Description of the task —
Work through the data below and state how many lines contain "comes", giving that number alone.

Records excerpted from a collection —

· · · ·

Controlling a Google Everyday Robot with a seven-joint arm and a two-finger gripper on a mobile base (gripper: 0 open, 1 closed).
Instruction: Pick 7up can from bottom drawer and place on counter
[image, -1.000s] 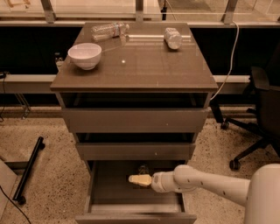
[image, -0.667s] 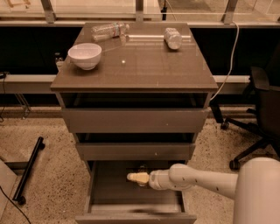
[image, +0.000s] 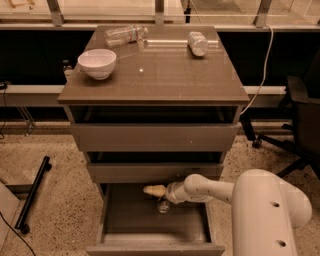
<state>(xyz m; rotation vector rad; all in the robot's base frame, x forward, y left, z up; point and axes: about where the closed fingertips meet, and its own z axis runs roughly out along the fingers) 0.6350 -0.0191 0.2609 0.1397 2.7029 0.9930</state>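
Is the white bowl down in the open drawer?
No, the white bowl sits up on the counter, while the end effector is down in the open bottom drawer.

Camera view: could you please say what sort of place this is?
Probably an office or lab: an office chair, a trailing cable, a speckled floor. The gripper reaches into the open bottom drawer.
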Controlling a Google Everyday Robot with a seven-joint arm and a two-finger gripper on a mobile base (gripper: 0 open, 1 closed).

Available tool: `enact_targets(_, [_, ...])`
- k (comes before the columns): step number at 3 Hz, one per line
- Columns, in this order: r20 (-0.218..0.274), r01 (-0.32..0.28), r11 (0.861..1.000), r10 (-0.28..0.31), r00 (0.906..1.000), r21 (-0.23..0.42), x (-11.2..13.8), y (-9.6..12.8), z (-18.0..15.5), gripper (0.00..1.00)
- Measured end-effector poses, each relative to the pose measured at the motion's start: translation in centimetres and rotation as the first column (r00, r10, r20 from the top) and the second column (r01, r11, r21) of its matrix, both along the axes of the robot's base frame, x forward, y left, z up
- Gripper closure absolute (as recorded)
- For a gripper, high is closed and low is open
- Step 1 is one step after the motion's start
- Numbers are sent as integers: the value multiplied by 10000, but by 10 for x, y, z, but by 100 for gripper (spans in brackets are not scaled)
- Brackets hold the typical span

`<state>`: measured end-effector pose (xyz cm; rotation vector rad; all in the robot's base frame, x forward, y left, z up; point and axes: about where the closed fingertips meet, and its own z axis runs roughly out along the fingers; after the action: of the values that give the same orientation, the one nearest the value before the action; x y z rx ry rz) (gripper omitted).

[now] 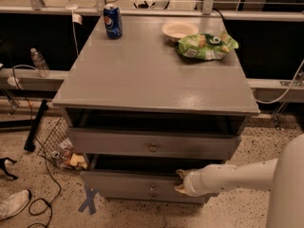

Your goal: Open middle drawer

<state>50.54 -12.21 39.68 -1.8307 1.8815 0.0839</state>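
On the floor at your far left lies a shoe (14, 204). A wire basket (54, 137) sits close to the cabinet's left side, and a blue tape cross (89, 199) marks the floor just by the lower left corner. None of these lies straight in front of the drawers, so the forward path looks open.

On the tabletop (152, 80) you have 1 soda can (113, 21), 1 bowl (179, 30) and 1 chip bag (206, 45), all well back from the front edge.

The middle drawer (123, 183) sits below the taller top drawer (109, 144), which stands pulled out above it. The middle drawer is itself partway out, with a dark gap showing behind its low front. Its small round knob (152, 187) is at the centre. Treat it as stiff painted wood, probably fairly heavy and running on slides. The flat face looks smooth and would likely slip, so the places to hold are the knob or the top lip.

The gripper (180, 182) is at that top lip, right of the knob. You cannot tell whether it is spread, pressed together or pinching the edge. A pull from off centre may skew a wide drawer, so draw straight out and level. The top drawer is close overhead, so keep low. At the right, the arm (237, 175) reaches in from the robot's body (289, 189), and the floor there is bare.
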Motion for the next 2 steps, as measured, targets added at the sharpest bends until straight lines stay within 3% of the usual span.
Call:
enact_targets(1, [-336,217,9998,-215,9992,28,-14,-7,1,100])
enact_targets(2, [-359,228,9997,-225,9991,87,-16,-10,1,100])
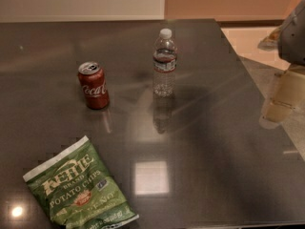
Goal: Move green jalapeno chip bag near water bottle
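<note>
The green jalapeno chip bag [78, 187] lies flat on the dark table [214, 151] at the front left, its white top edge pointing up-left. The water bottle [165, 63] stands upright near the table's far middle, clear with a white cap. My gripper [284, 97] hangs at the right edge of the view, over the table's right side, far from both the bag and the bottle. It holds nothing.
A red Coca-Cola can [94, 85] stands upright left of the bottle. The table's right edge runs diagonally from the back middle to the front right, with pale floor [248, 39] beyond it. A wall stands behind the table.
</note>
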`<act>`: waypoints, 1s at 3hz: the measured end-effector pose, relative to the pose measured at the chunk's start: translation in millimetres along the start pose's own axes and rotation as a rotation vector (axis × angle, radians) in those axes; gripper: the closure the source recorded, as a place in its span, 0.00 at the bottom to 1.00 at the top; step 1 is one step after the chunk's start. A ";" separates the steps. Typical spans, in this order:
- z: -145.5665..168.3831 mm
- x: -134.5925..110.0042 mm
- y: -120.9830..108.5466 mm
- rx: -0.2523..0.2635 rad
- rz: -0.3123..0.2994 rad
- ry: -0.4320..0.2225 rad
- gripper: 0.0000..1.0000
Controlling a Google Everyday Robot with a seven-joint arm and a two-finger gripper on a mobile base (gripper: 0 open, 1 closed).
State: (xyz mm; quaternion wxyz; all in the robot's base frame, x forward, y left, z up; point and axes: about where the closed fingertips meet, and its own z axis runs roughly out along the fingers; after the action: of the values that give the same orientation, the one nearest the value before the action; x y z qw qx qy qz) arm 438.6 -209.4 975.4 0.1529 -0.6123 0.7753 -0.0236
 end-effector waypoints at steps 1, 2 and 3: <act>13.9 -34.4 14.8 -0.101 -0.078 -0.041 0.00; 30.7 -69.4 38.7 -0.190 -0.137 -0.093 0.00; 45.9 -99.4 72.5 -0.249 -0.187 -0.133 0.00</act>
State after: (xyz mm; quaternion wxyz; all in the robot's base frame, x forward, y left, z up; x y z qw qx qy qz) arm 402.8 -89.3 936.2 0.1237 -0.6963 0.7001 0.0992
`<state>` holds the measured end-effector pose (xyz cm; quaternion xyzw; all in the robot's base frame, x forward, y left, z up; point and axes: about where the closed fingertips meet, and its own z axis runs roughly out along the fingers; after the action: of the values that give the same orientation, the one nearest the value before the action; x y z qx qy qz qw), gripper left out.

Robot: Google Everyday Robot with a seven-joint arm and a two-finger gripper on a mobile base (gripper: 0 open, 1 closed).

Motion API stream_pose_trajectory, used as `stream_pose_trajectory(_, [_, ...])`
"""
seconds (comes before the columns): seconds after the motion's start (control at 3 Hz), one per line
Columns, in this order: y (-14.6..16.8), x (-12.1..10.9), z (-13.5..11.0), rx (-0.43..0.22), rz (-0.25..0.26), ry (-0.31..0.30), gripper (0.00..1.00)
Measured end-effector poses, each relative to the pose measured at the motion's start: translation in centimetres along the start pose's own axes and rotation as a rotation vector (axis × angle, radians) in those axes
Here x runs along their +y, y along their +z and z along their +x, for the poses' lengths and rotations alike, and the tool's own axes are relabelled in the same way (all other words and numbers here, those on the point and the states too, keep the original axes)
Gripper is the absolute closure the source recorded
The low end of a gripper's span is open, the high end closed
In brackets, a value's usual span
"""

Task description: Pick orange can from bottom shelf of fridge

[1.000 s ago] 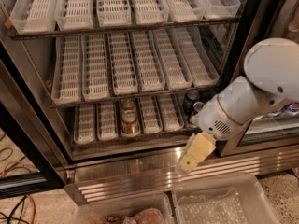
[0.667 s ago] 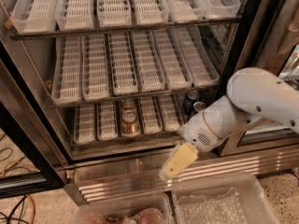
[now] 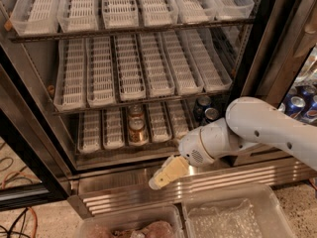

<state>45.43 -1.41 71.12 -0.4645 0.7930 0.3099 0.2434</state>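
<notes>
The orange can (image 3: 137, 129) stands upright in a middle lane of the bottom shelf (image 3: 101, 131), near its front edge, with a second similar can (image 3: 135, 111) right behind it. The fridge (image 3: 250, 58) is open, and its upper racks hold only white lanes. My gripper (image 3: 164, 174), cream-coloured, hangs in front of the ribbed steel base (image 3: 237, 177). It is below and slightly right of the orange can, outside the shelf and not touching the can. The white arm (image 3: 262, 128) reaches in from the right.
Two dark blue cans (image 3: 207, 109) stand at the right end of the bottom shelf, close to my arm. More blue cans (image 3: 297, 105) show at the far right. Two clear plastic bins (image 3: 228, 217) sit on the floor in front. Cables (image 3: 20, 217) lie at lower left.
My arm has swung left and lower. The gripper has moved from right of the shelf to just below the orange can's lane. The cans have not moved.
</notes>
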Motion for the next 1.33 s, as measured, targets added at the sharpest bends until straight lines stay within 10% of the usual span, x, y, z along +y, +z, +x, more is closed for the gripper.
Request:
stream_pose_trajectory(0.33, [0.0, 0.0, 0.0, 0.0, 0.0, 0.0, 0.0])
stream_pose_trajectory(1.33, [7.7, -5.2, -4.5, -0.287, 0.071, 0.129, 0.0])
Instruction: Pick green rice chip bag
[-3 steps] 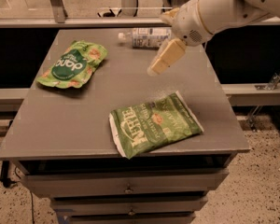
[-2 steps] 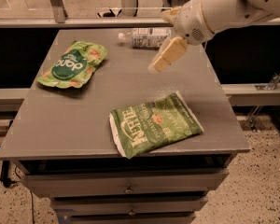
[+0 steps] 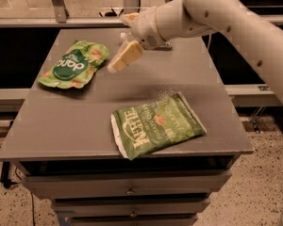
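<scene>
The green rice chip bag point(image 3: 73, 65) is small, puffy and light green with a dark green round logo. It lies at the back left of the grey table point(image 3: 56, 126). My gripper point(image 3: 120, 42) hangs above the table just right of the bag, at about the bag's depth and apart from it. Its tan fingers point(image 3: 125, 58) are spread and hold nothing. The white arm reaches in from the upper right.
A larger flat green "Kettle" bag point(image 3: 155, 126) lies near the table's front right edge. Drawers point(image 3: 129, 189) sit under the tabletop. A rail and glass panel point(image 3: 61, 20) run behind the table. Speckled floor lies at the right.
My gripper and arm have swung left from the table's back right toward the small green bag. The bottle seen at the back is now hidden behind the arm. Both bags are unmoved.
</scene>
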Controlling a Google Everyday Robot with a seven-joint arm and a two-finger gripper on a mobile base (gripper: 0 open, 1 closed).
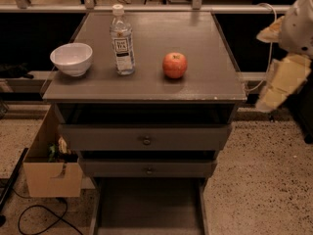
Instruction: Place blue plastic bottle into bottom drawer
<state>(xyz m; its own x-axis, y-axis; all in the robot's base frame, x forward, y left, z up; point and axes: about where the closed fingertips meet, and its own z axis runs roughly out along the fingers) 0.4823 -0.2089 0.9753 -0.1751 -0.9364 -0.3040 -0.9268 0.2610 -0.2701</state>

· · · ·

Reply to the task —
2